What the task asks:
Write the listing out again word for word, leaving each picture behind.

Dataset section:
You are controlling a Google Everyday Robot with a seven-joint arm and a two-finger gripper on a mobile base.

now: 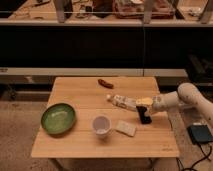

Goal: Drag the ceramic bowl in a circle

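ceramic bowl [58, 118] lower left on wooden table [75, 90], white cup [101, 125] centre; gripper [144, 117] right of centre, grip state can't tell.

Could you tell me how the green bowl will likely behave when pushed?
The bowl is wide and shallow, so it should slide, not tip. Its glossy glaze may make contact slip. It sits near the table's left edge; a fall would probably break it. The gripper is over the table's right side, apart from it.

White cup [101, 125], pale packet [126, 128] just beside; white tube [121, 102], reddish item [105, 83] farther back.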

Finished task:
You are controlling a Google Everyday Robot with a seven-joint arm and a two-finger gripper on a mobile base.

now: 

Goal: Drag the ceramic bowl in a circle

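ceramic bowl [58, 118] lower left on wooden table [75, 90], white cup [101, 125] centre; gripper [144, 117] right of centre, grip state can't tell.

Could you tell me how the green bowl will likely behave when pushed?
The bowl is wide and shallow, so it should slide, not tip. Its glossy glaze may make contact slip. It sits near the table's left edge; a fall would probably break it. The gripper is over the table's right side, apart from it.

White cup [101, 125], pale packet [126, 128] just beside; white tube [121, 102], reddish item [105, 83] farther back.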

This answer requires nothing more.